[WHAT IS BEING ASKED]:
Below is a listing to copy exactly; no image goes into the copy.
+--
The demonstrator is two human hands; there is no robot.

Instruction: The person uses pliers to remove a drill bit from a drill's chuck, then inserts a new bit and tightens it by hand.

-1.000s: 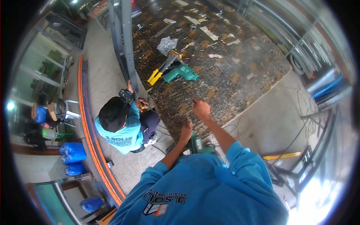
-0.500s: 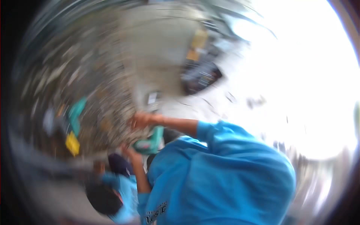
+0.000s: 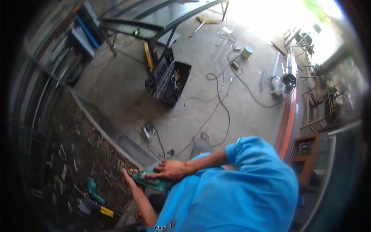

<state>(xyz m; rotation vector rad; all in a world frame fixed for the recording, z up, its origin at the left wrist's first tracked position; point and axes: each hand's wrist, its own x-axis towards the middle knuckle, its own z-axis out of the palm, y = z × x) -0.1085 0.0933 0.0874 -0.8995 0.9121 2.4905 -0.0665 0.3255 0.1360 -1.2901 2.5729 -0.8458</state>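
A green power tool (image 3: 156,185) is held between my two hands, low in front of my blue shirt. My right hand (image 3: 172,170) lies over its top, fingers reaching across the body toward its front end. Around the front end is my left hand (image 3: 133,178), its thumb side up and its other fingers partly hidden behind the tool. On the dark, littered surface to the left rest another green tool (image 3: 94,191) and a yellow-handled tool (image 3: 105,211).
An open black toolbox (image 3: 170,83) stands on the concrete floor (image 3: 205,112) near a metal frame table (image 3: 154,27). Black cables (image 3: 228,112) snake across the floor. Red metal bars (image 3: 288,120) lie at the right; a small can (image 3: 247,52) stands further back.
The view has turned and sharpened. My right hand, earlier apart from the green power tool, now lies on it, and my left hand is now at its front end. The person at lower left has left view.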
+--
[SOLUTION]:
The demonstrator is two human hands; there is no robot.

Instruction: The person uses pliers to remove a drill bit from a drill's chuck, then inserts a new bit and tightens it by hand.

-1.000s: 
-0.500s: 
+0.000s: 

<state>(xyz m; rotation vector rad; all in a world frame fixed for the recording, z up, its origin at the left wrist's first tracked position; point and axes: each hand's wrist, its own x-axis towards the middle knuckle, its own z-axis out of the palm, y = z × x) -0.1085 0.0933 0.0874 -0.8995 0.9121 2.4905 -0.0665 0.3255 0.1360 -1.2901 2.5729 -0.8458</state>
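A green power tool (image 3: 156,185) is held between my two hands, low in front of my blue shirt. My right hand (image 3: 172,170) lies over its top, fingers reaching across the body toward its front end. Around the front end is my left hand (image 3: 133,178), its thumb side up and its other fingers partly hidden behind the tool. On the dark, littered surface to the left rest another green tool (image 3: 94,191) and a yellow-handled tool (image 3: 105,211).
An open black toolbox (image 3: 170,83) stands on the concrete floor (image 3: 205,112) near a metal frame table (image 3: 154,27). Black cables (image 3: 228,112) snake across the floor. Red metal bars (image 3: 288,120) lie at the right; a small can (image 3: 247,52) stands further back.
The view has turned and sharpened. My right hand, earlier apart from the green power tool, now lies on it, and my left hand is now at its front end. The person at lower left has left view.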

That brings the answer to completion.